You might ask why the insurance company would be willing to take the risk of being less competitive since Afrezza in this scenario is more costly than RAAs. The reason is that Afrezza is only one drug among many on that preferred list and their clients typically do not have the expertise to build and maintain their own formulary. So, they accept the insurance company's formulary, who accepted the PBM's formulary. The higher cost is pushed off onto clients, while the pharma, the PBM, the insurance company and even the member all benefit! And while the end payer has a higher cost versus RAAs, I would propose that their diabetic population using Afrezza would have an overall net positive impact on their medical costs.
There are various permutations to this model, but the gist of it is, it ain't insurance companies and the pricing they pay that is important...it's the PBMs and paying them off with rebates that drives a drug's success. This is how some of the least effective drugs compared to OTC medications have commanded such a high price and sold huge volumes in the past. Ultimately, it's not the price, but the rebate offered. And that was something that was 100% under SNY's control during this launch.
And if you're skeptical of the above as being reality, I'd encourage you to select 8 to 10 formularies from different carriers. Lay them side by side, and for each therapeutic category (not just diabetes), compare which drugs are in which tier by insurance carrier. Now, ask yourself that if P&T committees are making decisions based upon cost effectiveness and efficacy, how is it that the preferred drugs in each therapeutic category are not the same across different insurance company's formularies? After all, there are only a handful of drugs that are clearly head and shoulders more cost effective and efficacious than other drugs in their therapeutic category.

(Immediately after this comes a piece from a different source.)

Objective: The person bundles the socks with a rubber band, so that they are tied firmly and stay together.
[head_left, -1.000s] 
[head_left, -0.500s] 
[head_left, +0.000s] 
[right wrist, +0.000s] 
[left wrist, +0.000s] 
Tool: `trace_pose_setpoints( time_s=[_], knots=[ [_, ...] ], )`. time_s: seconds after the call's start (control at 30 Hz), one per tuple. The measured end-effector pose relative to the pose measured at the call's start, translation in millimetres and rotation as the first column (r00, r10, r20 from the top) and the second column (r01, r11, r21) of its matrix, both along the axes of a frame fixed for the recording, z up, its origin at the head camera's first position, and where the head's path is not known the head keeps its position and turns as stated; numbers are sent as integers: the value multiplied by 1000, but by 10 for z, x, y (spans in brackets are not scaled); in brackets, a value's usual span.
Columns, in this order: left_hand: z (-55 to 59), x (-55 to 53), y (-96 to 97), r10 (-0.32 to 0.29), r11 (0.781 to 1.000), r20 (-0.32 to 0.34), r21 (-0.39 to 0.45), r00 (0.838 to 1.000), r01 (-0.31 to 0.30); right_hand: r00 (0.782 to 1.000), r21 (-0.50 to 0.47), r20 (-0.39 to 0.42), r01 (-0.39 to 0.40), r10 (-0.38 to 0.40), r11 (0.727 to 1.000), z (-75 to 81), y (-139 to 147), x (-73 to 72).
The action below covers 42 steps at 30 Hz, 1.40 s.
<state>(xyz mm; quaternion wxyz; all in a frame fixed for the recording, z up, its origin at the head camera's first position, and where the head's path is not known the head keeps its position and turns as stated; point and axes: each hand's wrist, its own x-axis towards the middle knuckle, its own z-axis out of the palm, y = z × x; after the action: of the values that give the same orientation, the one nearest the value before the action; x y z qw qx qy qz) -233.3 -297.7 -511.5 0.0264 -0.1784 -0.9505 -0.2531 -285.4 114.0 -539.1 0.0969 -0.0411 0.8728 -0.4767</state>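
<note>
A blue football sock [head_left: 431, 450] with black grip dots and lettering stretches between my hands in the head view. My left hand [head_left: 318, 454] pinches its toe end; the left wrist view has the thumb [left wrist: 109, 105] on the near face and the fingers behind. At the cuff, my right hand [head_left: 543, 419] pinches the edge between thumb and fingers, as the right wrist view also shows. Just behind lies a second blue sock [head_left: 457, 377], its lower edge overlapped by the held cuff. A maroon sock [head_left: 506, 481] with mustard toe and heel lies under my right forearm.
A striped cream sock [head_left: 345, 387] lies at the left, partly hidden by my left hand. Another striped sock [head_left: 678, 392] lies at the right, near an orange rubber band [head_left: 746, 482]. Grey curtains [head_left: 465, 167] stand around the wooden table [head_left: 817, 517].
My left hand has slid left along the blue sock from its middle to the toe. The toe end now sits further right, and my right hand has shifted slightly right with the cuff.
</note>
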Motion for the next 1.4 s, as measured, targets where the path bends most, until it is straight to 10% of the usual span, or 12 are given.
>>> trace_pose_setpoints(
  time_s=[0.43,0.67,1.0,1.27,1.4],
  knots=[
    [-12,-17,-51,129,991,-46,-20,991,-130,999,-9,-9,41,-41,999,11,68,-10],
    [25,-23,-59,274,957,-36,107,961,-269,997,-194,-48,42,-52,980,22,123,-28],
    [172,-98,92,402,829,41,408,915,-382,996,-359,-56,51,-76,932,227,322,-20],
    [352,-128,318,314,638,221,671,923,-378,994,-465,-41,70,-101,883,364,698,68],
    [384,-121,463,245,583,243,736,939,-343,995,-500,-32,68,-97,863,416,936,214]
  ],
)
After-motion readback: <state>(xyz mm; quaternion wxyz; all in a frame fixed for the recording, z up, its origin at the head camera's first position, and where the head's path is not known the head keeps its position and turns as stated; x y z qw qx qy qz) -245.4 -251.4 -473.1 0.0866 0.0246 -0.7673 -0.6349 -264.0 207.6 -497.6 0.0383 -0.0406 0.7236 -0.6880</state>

Further, instead of listing the drugs' names, list them by PBM! Pretty soon, you'll see that formulary listings are generally consistent across insurance companies using the same PBM, and much less so between insurance companies using different PBMs. This is because, while pharmas pay rebates on their brand name drugs to all PBMs, they target certain PBMs with their juiciest rebates hoping for prime tier placement.
Taking a political line from the '90s: "It's the rebates, Stupid!"